Segment Start: THE DATA

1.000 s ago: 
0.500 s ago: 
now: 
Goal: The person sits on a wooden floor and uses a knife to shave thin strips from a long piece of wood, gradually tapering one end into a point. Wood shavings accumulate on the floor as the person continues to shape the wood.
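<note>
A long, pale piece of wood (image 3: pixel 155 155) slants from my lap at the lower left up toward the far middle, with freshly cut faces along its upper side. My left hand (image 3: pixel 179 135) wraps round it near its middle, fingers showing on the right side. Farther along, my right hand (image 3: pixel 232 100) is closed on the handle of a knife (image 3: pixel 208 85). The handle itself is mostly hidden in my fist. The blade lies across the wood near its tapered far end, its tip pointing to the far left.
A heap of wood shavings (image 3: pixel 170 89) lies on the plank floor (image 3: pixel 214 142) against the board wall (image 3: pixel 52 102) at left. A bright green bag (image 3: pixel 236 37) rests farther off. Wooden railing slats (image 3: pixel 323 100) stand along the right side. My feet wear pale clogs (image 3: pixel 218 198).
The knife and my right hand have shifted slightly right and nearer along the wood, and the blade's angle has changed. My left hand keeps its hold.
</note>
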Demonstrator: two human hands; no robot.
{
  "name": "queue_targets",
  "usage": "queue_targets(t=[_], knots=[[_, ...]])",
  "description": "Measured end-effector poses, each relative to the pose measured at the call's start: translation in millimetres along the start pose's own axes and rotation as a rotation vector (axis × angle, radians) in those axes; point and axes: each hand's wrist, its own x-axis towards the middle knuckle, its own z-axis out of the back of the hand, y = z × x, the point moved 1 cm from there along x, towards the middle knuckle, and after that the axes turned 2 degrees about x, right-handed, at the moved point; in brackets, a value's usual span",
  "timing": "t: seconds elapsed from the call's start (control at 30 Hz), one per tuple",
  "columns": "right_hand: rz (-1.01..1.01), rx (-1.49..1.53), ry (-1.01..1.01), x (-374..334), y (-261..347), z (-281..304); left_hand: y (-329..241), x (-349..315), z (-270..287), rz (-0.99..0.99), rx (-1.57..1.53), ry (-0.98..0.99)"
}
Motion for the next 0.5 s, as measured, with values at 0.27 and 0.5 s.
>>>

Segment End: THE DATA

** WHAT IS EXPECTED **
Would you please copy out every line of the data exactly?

** ANSWER TO THIS EXERCISE **
1.000 s ago: 
0.500 s ago: 
now: 
Goal: The person sits on a wooden floor and uses a knife to shave thin strips from a long piece of wood, gradually tapering one end into a point. Wood shavings accumulate on the floor as the person continues to shape the wood.
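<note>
A long, pale piece of wood (image 3: pixel 155 155) slants from my lap at the lower left up toward the far middle, with freshly cut faces along its upper side. My left hand (image 3: pixel 179 135) wraps round it near its middle, fingers showing on the right side. Farther along, my right hand (image 3: pixel 232 100) is closed on the handle of a knife (image 3: pixel 208 85). The handle itself is mostly hidden in my fist. The blade lies across the wood near its tapered far end, its tip pointing to the far left.
A heap of wood shavings (image 3: pixel 170 89) lies on the plank floor (image 3: pixel 214 142) against the board wall (image 3: pixel 52 102) at left. A bright green bag (image 3: pixel 236 37) rests farther off. Wooden railing slats (image 3: pixel 323 100) stand along the right side. My feet wear pale clogs (image 3: pixel 218 198).
The knife and my right hand have shifted slightly right and nearer along the wood, and the blade's angle has changed. My left hand keeps its hold.
</note>
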Demonstrator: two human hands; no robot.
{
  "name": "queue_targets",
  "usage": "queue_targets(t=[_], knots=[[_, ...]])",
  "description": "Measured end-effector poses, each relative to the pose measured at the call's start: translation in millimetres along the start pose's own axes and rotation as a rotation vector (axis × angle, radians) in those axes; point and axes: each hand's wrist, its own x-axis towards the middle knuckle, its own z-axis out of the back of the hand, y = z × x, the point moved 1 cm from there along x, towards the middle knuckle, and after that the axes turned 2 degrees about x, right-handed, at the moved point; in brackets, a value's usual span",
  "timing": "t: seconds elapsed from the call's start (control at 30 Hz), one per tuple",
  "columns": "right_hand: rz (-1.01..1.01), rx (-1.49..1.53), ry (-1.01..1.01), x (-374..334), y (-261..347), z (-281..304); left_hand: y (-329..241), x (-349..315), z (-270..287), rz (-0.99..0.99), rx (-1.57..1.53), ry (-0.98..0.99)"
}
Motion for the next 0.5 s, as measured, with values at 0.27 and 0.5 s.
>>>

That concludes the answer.